The alignment field is at a moment where this kind of outside-the-establishment work is particularly needed. The labs are doing important work. The academic safety community is doing important work. Neither is, on the empirical evidence, sufficient on its own to prevent the deepfake-crisis-pattern from accelerating across other domains as AI capabilities continue to expand. Citizens who can articulate the structural demands the labs are reluctant to make and the academic community is reluctant to specify are part of what the field needs.

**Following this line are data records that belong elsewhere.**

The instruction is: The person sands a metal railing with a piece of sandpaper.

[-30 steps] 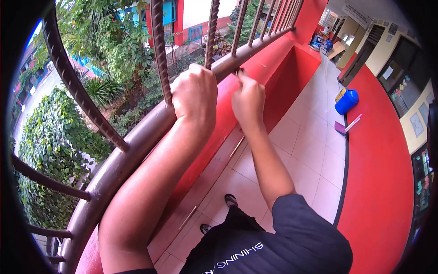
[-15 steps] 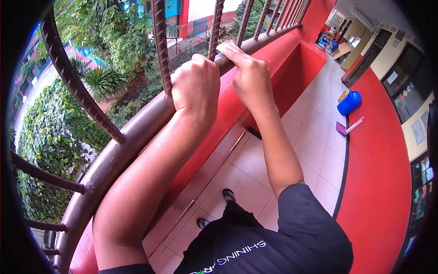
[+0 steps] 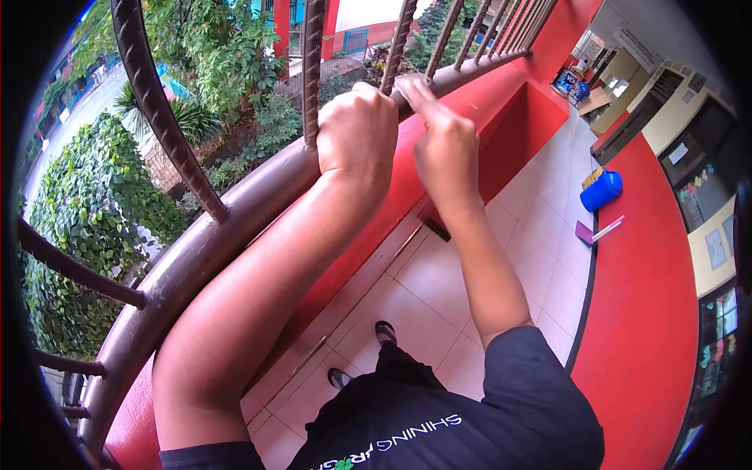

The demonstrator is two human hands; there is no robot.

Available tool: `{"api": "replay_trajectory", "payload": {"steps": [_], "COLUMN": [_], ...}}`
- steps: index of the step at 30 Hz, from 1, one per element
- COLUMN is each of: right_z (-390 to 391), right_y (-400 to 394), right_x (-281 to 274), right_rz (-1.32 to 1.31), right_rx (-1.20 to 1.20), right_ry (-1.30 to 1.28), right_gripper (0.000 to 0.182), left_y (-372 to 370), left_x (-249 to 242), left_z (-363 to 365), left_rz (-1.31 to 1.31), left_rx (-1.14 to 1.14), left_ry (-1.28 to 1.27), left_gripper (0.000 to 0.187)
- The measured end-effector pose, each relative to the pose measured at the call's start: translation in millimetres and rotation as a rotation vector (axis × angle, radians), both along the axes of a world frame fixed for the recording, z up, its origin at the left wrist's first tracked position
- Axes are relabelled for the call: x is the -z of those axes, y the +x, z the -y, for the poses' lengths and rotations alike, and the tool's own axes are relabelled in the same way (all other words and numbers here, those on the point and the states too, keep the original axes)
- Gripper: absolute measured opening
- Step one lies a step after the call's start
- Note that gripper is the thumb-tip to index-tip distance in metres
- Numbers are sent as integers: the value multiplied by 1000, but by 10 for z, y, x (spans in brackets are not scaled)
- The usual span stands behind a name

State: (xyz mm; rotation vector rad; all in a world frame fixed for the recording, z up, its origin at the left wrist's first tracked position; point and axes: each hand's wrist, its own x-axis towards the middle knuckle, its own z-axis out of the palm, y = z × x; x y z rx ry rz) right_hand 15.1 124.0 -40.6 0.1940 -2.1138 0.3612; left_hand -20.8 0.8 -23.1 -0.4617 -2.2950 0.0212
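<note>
Two hands work at one brown railing: the left hand (image 3: 356, 133) is fisted around the base of a twisted bar (image 3: 313, 70), while the right hand (image 3: 445, 153), just beside it, presses a small pale piece (image 3: 409, 81) against the rail (image 3: 235, 215), fingers pinched; the piece is mostly hidden. Below, the shirt (image 3: 439, 415) reads "SHINING". One blue bucket (image 3: 601, 189) stands well right.

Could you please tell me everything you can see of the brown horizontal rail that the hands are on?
The brown rail is a thick round bar, seemingly painted metal, glossy with worn patches. It runs diagonally along the top of the red wall. Twisted upright bars rise from it. The left hand rests fisted on it; the right hand presses a small pale piece, perhaps sandpaper, against it.
</note>
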Motion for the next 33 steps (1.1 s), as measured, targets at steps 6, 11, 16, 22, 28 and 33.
{"api": "replay_trajectory", "payload": {"steps": [6,11,16,22,28,33], "right_z": [146,-44,101,23,23,119], "right_y": [77,-66,95,2,-42,134], "right_x": [24,-161,-17,-101,-100,-8], "right_rz": [9,8,18,38,-11,7], "right_rx": [74,-65,13,-15,-8,26], "right_ry": [-39,-38,-40,2,34,-45], "right_gripper": [52,47,48,52,51,54], "left_y": [-9,21,-27,25,4,18], "left_x": [-2,6,-11,15,12,-3], "left_z": [-3,5,-13,20,6,18], "left_rz": [-14,-43,-2,-39,-12,-17], "left_rx": [-2,-5,-33,8,0,25], "left_ry": [8,14,4,-19,-15,3], "left_gripper": [11,12,10,9,10,10]}}
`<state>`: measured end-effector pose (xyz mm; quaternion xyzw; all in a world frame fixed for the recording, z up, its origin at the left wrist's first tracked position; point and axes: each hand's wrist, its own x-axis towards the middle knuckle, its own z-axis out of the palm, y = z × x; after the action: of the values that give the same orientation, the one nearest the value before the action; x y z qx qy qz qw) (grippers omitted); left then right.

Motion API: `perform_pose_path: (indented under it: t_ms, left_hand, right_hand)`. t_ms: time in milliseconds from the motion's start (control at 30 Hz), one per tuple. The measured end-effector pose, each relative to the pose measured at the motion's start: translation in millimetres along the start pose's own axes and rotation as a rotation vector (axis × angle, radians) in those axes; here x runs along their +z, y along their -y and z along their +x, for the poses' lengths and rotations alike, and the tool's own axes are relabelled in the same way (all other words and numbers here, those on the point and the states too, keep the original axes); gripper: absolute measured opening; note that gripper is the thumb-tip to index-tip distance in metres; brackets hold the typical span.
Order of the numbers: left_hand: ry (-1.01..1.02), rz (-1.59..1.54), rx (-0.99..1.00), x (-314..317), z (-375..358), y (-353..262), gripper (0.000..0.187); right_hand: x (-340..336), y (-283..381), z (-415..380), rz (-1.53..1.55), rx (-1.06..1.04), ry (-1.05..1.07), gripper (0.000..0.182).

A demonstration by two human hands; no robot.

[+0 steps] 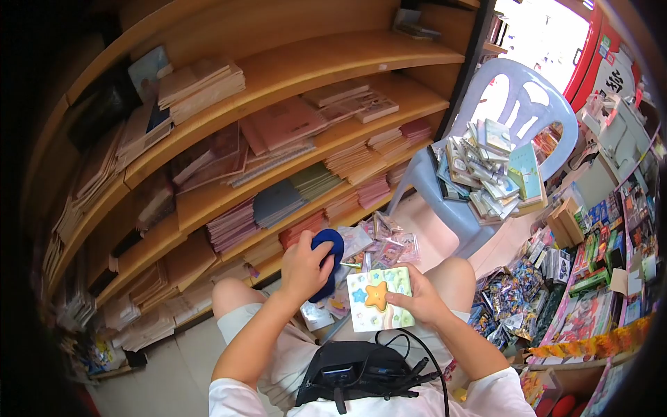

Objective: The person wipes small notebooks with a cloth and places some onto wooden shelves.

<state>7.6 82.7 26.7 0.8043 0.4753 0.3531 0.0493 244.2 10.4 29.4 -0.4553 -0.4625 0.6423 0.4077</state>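
Note:
My left hand (306,267) is closed on a dark blue cloth (329,254), which bulges out past the fingers on the right. In my right hand (420,297) is a small pale green notebook (363,318) with a raised orange star and a blue star on its cover; the thumb lies on the cover near the orange star. The cloth and the notebook are apart, both above my lap. Behind them, plastic-wrapped packets (389,240) lie in a loose pile between my knees and the shelves.
Wooden shelves (326,69) with stacks of paper and notebooks curve across the left and front. A blue-grey plastic chair (445,201) holds a heap of small notebooks (486,167). Piled wrapped packets (511,295) and boxed goods (597,257) stand at the right. A black waist bag (354,368) with cables sits at my waist.

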Motion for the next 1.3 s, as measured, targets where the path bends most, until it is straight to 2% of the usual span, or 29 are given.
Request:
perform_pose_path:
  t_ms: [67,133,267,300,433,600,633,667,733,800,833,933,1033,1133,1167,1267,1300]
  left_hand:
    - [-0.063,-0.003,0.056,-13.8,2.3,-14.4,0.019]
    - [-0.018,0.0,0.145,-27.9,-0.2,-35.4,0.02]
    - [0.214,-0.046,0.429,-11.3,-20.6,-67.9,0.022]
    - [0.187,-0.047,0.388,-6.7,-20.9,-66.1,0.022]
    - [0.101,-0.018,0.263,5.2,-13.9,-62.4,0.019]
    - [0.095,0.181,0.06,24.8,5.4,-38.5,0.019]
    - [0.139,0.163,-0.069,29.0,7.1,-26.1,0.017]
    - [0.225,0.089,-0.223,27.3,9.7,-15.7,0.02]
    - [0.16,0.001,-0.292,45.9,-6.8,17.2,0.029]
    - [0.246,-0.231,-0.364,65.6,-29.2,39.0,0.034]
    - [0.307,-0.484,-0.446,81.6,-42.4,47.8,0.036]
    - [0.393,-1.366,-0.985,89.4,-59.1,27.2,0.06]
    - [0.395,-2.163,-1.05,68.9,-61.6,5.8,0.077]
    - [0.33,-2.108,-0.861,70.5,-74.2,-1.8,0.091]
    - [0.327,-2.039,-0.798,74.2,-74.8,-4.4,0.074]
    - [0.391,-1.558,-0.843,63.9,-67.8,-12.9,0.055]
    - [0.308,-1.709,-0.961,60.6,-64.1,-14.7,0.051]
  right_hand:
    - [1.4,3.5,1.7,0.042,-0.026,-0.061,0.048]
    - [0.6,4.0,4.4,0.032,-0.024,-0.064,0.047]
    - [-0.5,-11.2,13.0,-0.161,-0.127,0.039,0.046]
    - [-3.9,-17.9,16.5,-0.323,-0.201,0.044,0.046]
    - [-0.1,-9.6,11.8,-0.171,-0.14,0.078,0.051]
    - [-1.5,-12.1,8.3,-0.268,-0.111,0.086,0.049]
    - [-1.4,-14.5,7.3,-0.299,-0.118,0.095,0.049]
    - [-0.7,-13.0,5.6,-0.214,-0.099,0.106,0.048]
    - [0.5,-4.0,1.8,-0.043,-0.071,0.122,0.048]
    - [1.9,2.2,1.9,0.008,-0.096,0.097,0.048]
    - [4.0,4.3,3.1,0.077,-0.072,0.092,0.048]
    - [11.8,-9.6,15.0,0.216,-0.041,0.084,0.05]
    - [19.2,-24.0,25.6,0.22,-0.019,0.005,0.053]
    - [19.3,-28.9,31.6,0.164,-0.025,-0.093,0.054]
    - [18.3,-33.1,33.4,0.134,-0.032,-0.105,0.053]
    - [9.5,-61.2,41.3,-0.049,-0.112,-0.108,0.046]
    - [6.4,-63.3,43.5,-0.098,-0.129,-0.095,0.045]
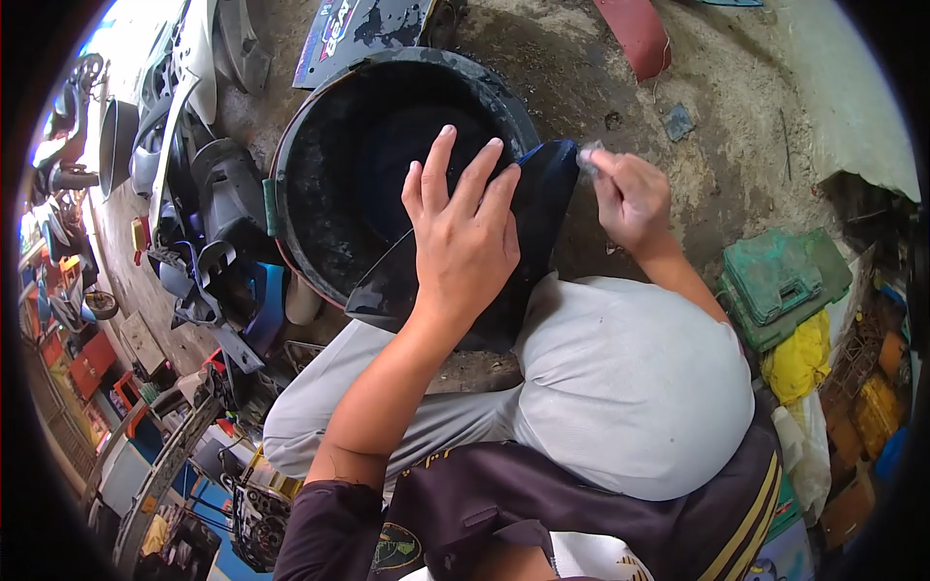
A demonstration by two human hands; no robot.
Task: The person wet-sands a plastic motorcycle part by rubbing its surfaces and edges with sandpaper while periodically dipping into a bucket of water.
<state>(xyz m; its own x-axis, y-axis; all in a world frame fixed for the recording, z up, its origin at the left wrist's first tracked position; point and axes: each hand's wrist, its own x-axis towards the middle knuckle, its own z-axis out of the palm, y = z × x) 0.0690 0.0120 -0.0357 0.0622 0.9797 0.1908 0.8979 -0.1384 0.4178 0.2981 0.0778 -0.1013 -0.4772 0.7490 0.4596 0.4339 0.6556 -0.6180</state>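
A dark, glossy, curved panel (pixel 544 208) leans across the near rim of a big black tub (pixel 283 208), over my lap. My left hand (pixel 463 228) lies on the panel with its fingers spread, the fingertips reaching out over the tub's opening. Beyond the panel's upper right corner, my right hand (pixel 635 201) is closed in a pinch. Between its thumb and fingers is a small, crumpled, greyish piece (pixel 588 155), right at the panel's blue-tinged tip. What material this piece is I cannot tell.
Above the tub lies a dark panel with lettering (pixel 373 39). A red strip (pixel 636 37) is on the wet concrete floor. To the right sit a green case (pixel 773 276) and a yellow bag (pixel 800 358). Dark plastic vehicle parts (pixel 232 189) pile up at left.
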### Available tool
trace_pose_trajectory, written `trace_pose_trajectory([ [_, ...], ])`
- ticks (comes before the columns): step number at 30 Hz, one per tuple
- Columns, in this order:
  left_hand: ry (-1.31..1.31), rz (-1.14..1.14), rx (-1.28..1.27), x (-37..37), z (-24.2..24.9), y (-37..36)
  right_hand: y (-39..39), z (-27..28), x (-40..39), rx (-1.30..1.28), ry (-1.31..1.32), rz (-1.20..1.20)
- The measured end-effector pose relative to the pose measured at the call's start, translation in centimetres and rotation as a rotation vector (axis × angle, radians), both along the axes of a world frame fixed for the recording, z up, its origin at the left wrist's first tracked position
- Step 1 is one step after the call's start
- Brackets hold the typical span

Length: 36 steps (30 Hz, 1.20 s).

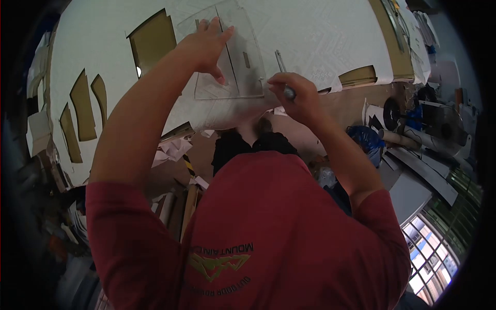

The Doss Protocol is one such structural demand, made concrete. "The Machine That Cannot Say No" is the empirical case for why the demand is urgent. The two pieces, held together, are an argument the alignment field should engage with, the regulatory bodies should pick up, and the citizens being affected by the systems in question should be able to use as the vocabulary for asking better questions of the actors who currently make decisions on their behalf.

The work continues, here and elsewhere, by whoever picks it up. The pieces are now in a form that lets the picking-up actually happen.